Removing your ego from the equation eventually leads to the ability of not taking things personally and, as Ray Dalio advises in Principles, the ability to look at yourself from above, as a machine.
#6. The Emptiness of Our Immortality Projects
This section of The Antidote was for the best and most enlightening.
The author says that all religions, political projects and wars are our attempts at immortality.
Whenever mortality was made salient, people would agree more with Bush’s Iraq invasion and were more likely to vote for Bush (Ogilvie et al, 2005).
When reminded of death people become more supportive of immortality projects such as:
- Acts of heroism
- Moralistic punishments
- Less sharing and trusting
- More hoarding
- Support for totalitarian charismatic leaders
This section was enlightening and it opened new doors for better understanding social psychology and people.
#7. Don’t Throw The Baby With The Bath Water
The author says that a path from negativity is not always best and optimism is wonderful.

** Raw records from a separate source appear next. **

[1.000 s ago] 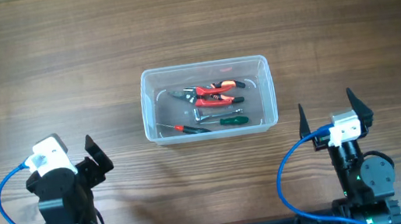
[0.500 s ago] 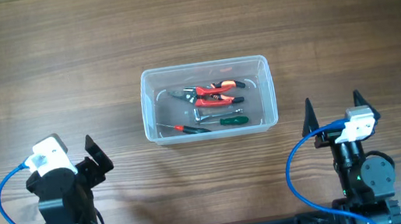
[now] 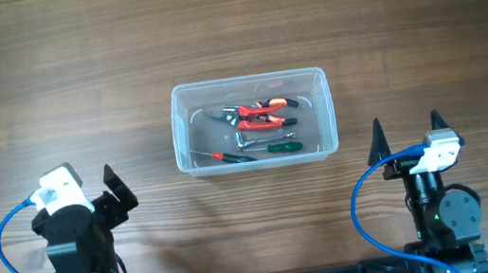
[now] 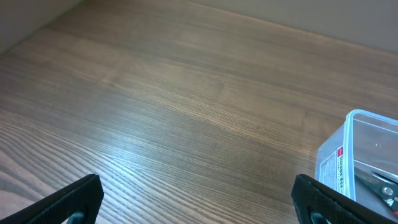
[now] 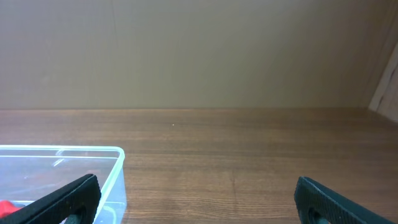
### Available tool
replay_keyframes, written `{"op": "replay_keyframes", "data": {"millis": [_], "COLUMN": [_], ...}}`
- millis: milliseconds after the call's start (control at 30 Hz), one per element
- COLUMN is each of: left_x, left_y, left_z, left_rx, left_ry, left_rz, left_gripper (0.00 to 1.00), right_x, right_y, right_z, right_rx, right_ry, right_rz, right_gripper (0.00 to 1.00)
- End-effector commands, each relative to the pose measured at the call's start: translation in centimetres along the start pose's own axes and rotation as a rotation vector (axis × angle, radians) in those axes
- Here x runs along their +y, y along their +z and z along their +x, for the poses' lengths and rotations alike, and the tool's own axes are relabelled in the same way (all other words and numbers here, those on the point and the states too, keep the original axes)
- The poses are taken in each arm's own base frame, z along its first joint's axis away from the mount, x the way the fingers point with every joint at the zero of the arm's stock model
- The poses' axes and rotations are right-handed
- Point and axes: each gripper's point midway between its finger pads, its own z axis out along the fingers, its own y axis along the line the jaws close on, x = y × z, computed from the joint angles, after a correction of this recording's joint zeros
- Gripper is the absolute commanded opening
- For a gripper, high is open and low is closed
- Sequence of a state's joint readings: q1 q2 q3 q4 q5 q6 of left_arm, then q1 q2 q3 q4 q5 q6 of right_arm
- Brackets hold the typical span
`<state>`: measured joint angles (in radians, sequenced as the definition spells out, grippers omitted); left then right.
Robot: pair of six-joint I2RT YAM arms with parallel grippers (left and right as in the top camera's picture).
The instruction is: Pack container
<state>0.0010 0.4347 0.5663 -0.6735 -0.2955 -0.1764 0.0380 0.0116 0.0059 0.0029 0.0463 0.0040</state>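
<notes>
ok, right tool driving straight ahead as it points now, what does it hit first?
Probably nothing: the right tool aims past the container, which sits to its left; only bare table ahead, as far as shown.

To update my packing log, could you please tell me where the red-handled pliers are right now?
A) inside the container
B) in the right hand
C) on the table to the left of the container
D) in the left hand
A: the overhead view shows the red-handled pliers lying inside the container, while the left hand and the right hand are both open and hold nothing.
</notes>
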Motion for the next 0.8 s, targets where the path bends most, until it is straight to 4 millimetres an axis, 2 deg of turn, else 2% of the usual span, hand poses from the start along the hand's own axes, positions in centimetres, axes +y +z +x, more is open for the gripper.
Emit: {"op": "replay_keyframes", "data": {"millis": [0, 600, 767], "left_x": [0.2, 0.3, -2.1], "left_y": [0.2, 0.1, -2.8], "left_z": [0.3, 0.6, 1.3], "left_rx": [0.002, 0.014, -0.016], "left_ry": [0.017, 0.02, 0.001], "left_rz": [-0.013, -0.015, 0.189], "left_gripper": [1.0, 1.0, 1.0], "right_x": [-0.4, -0.4, -0.4], "right_y": [-0.1, -0.1, -0.1], "right_z": [-0.4, -0.4, -0.4], "right_rx": [-0.019, -0.019, -0.019], "right_ry": [0.024, 0.024, 0.024], "right_rz": [0.024, 0.024, 0.024], "right_gripper": [1.0, 1.0, 1.0]}}
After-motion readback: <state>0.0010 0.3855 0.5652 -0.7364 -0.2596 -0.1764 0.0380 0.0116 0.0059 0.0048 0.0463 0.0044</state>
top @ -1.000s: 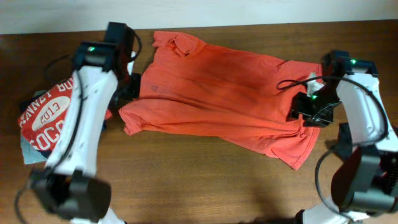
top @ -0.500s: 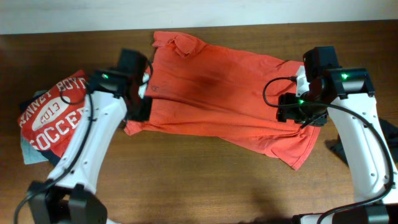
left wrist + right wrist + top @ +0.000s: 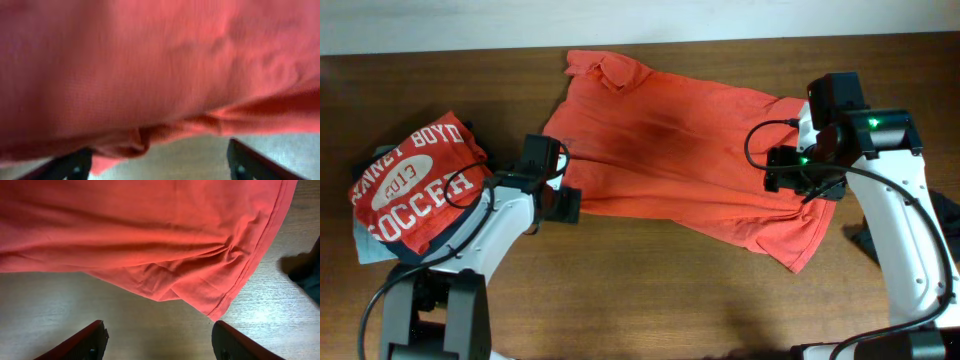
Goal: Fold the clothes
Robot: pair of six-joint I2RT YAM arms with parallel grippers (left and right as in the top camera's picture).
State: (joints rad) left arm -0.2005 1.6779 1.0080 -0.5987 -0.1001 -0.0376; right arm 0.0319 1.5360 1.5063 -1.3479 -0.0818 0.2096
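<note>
The large orange-red collared shirt point(image 3: 680, 140) of the clothes lies spread across the table's middle, collar at the far left. At the shirt's near-left edge my left gripper point(image 3: 564, 205) is open; in the left wrist view the shirt point(image 3: 160, 65) fills the frame and its bunched hem hangs over the left finger, with bare table in the left gripper point(image 3: 160, 167). My right gripper point(image 3: 803, 188) hovers over the shirt's right side. It is open too, and the shirt's hem point(image 3: 150, 230) lies just ahead of the right gripper point(image 3: 160, 342).
A stack with a red "SOCCER" tee point(image 3: 410, 185) on top, over dark and pale pieces, sits at the left edge. A dark piece point(image 3: 950, 215) lies at the right edge, also visible as a dark shape point(image 3: 305, 270). Wooden table point(image 3: 650, 290) runs along the front.
My left gripper opened, let go of the shirt's left side and drew back toward the front. The left sleeve no longer sticks out. My right gripper opened a little wider.
</note>
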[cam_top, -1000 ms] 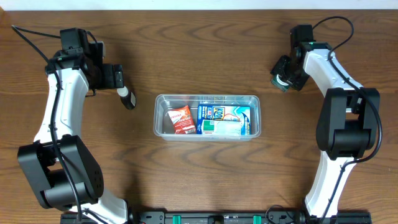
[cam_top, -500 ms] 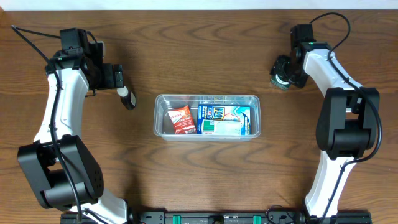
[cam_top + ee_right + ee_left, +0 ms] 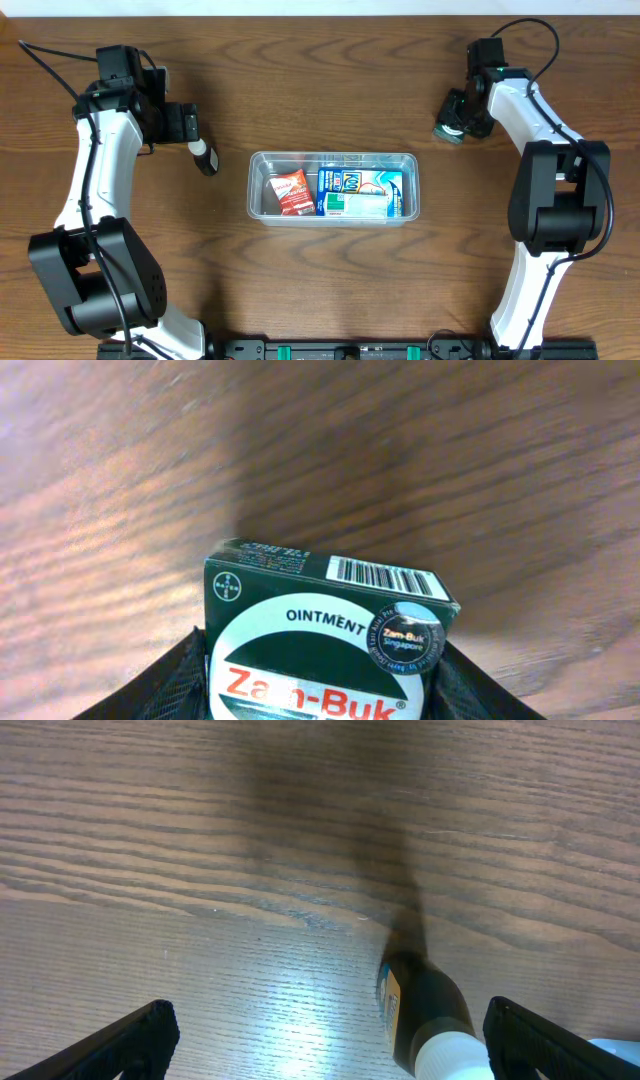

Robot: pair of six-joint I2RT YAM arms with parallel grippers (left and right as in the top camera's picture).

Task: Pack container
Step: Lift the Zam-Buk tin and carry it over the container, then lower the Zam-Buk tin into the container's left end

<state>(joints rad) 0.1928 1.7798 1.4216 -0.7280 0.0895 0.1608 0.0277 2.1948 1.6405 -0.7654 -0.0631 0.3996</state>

Goal-setting and visualization are also helpful. But we shouldn’t overvalue the power of positivity and undervalue the power of acceptance.
More Golden Nuggets
- Everyone loves to say that “there is a lot of insecurity in the world”, except that everyone said that in every era
- We exaggerate the threats to our lives: staying home sitting on the couch might be more dangerous than traveling for our long-term health
- When you have no options to achieve anything you’re also not misled by the idea that only by achieving them you’ll be happy
- Setting goals can be harmful if we become fixated on them
I really enjoyed The Antidote, and I think it could have even been even better if it were not for:
- Disjointed & off-topic stories
Some of the topics felt like they didn’t belong to the narrative of the book. The airport security checks, for example, felt like it didn’t belong and, albeit interesting, it didn’t add value to the main argument.
Or how about the critic to The Millionaire Next Door, which the author says fell into the trap of correlation is not causation?
He is right, but it felt like it was too big of an off-shoot from the book core “mission”.
- Some of the evidence say little
The author implies that self-help helps little because the countries where self-help sells the most are not the happiest countries.
But that says little and is no proof of anything.
- Vulnerability & happiness, I missed the connection
The author introduces Brene Brown, author of Daring Greatly, and her concept of vulnerability.
But I missed the connection between vulnerability and happiness, especially in the example that inhabitants of poor slums (Kibera in the book).
The author seems to suggest that people in Kibera are happier because they are vulnerable.
But that didn’t make sense to me.
The Antidote Review
I like the main idea behind The Antidote is, which is to put the self-help under much-needed scientific scrutiny.
I like it so much indeed that I have done so myself and you can check my article self-help myths for the most updated wrong claims from self-help.
Ultimately, I can highly recommend “The Antidote” to anyone who’s into self-help and to anyone who appreciates a more scientific, well-researched approach to self-help (which should be anyone).